Aussie Lamb Rump with Spiced Lamb Bonbon, Romanesco, Baby Carrots and Black Garlic Puree
Ingredients
1 Romanesco
1 celeriac
1 full fat milk
2 each baby carrots
1 tub black garlic puree
1tbs xantham gum
1 each lamb rump
½ lamb mince for bonbon
15g caster sugar
15g white wine vinegar
2 eggs
100g panco
100g flour
25g black sesame seeds
25g white sesame seeds
10g chilli flakes
For the garlic paste
190g black garlic, peeled
85ml water
15g xanthan gum
2.5g salt
15g white wine vinegar
15g caster sugar
Method
Cut and trim romanesco into small trees and cook for 5 minutes in boiling salted water.

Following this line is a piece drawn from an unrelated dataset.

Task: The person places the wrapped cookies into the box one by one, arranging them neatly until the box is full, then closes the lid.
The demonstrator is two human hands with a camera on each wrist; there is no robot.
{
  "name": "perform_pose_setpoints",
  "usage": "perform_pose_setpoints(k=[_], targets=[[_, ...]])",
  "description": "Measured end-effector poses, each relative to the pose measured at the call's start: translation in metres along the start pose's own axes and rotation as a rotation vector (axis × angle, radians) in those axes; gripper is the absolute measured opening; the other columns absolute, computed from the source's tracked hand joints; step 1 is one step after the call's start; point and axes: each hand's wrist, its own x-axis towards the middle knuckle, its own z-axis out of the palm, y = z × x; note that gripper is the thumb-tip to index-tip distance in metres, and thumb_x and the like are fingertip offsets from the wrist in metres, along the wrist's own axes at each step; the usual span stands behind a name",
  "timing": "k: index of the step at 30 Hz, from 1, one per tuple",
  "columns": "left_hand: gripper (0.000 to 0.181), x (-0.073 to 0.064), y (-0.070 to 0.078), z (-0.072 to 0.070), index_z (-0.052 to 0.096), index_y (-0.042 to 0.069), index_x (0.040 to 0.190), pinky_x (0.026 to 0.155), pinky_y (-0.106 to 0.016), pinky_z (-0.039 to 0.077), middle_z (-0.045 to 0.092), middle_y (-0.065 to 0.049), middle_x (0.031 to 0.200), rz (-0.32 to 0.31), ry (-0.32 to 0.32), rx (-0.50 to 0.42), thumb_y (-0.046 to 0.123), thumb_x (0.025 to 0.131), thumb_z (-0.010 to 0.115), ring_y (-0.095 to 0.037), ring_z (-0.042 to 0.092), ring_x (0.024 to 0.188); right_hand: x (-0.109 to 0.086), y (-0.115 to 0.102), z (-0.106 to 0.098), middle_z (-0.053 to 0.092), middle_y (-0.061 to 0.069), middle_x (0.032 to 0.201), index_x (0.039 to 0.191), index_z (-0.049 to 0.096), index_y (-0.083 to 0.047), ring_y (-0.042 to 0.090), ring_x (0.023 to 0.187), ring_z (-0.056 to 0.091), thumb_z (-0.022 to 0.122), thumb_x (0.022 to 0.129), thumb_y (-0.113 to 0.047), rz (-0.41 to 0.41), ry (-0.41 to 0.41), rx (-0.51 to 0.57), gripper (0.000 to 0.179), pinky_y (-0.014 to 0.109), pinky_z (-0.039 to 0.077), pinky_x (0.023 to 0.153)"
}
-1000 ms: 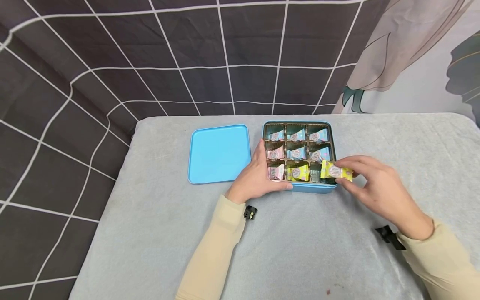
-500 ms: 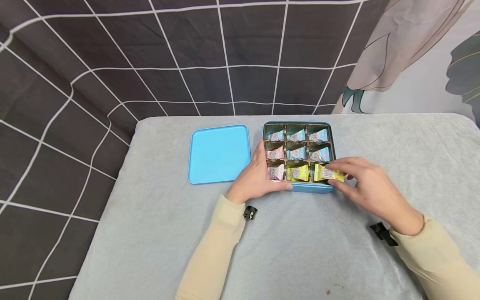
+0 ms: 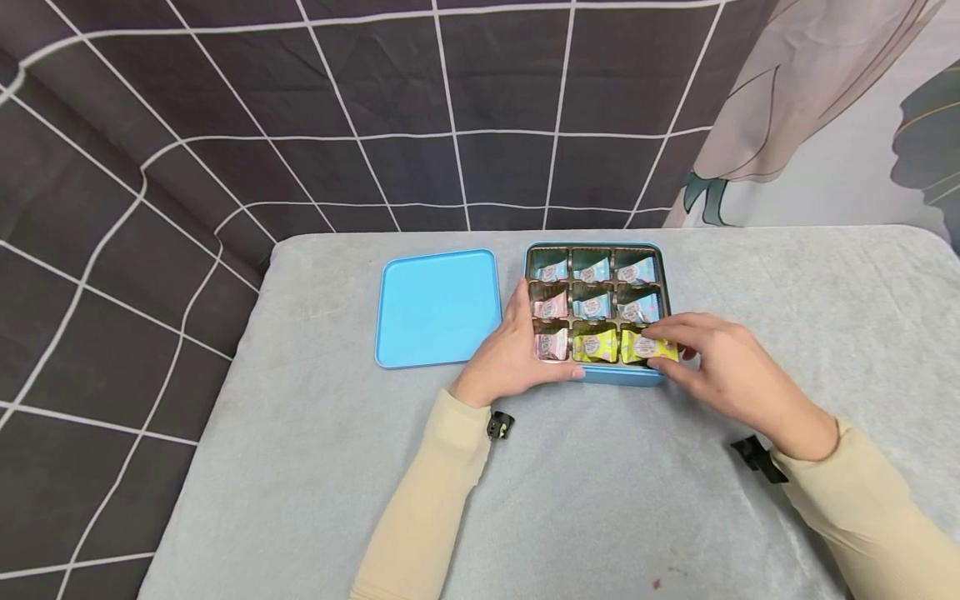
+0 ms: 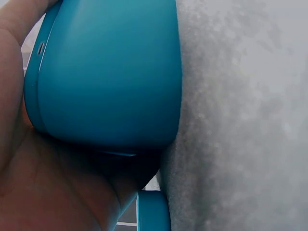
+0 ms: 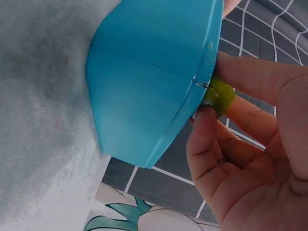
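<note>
A blue tin [image 3: 618,377] holds a tray of compartments with small wrapped candies in them. My left hand [image 3: 506,354] grips the tin's front left corner, fingers along the left side and thumb at the front. With thumb and fingertips, my right hand [image 3: 731,375] pinches a yellow-wrapped candy [image 3: 636,346] at the front right compartment. The candy's right end sticks out past the tin's rim in the right wrist view, where a green-yellow wrapper end [image 5: 222,96] shows between the fingers. Another yellow candy [image 3: 596,344] lies in the compartment to its left.
The tin's blue lid [image 3: 438,308] lies flat on the grey cloth-covered table [image 3: 315,400], left of the tin. Blue candies [image 3: 592,307] and pink candies [image 3: 552,343] fill the other compartments. A dark checked curtain [image 3: 390,92] hangs behind the table.
My right hand has moved left with the yellow candy, from the tin's right rim to over and into the front right compartment. My left hand and the tin have stayed put.
</note>
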Motion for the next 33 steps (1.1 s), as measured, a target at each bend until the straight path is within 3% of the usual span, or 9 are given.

Clean and trim baby carrots, place them in water with romanesco, remove and refresh with iced water.
Peel and dice small celeriac. Place in a pan with a drop of oil and sweat until a little coloured. Then, add milk to cover. Cook until soft, then drain and blend in a thermomix. Set liquid aside.
Mix the panko sesame seeds and chilli flakes together.
For the black garlic purée, place all the ingredients in a Thermomix set at 60°C and blitz until smooth. Alternatively, place all the ingredients in a blender, but with boiling instead of cold water.
Pass through a fine sieve and set aside to cool.
Use the minced lamb roll into small balls then pan in flour egg and panko mix seal in fryer till golden brown.
Seal the lamb rump in a pan with a little oil when coloured place in the oven 180℃ for 8 minutes and remove. Allow to rest and slice.